All of lore.kernel.org
 help / color / mirror / Atom feed
From: Nix <nix@esperi.org.uk>
To: David Brown <david.brown@hesbynett.no>
Cc: Anthony Youngman <antlists@youngman.org.uk>,
	Phil Turmel <philip@turmel.org>, "Ravi (Tom) Hale" <ravi@hale.ee>,
	linux-raid@vger.kernel.org
Subject: Re: Fault tolerance with badblocks
Date: Tue, 09 May 2017 12:27:18 +0100	[thread overview]
Message-ID: <878tm65kyx.fsf@esperi.org.uk> (raw)
In-Reply-To: <5911A371.3030008@hesbynett.no> (David Brown's message of "Tue, 09 May 2017 13:09:37 +0200")

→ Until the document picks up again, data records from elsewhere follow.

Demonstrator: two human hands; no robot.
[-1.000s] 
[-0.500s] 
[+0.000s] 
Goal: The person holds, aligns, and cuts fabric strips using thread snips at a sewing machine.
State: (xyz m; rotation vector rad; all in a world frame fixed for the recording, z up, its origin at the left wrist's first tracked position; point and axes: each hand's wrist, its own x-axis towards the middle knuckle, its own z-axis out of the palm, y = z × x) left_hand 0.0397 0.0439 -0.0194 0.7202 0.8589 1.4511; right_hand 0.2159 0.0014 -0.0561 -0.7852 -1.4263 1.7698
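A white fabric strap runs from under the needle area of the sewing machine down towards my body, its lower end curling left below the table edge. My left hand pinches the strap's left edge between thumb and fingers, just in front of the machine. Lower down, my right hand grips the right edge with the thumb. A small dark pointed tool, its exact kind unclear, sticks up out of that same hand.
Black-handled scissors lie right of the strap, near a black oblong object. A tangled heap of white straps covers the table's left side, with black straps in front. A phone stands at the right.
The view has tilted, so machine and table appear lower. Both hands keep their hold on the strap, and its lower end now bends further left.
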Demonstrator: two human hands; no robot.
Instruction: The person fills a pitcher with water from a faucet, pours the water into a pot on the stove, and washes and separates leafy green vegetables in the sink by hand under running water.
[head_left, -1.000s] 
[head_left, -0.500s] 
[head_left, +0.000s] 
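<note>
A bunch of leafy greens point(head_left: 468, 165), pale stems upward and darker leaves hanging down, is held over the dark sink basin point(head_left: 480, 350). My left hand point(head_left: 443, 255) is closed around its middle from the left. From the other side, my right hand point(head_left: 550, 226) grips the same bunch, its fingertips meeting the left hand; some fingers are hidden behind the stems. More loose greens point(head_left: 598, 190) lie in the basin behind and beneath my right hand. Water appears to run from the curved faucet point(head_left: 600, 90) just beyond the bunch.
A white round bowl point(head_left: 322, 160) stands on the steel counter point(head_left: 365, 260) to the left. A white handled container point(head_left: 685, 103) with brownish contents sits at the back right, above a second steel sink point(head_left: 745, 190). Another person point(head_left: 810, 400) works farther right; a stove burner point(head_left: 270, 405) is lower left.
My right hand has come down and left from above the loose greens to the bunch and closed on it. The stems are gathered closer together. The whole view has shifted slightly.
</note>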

On 9 May 2017, David Brown uttered the following:

> On 09/05/17 11:53, Nix wrote:
>> This turns out not to be the case. See this ten-year-old paper:
>> <https://indico.cern.ch/event/13797/contributions/1362288/attachments/115080/163419/Data_integrity_v3.pdf>.
>> Five weeks of doing 2GiB writes on 3000 nodes once every two hours
>> found, they estimated, 50 errors possibly attributable to disk problems
>> (sector- or page-size regions of corrupted data) on 1/30th of their
>> nodes. This is *not* rare and it is hard to imagine that 1/30th of disks
>> used by CERN deserve discarding. It is better to assume that drives
>> misdirect writes now and then, and to provide a means of recovering from
>> them that does not take days of panic. RAID-6 gives you that means: md
>> should use it.
>
> RAID-6 does not help here.  You have to understand the types of errors
> that can occur, the reasons for them, the possibilities for detection,
> the possibilities for recovery, and what the different layers in the
> system can do about them.
>
> RAID (1/5/6) will let you recover from one or more known failed reads,
> on the assumption that the driver firmware is correct, memories have no
> errors, buses have no errors, block writes are atomic, write ordering
> matches the flush commands, block reads are either correct or marked as
> failed, etc.

I think you're being too pedantic. Many of these things are known not to
be true on real hardware, and at least one of them cannot possibly be
true without a journal (atomic block writes). Nonetheless, the md layer
is quite happy to rebuild after a failed disk even though the write hole
might have torn garbage into your data, on the grounds that it
*probably* did not. If your argument was used everywhere, md would never
have been started because 100% reliability was not guaranteed.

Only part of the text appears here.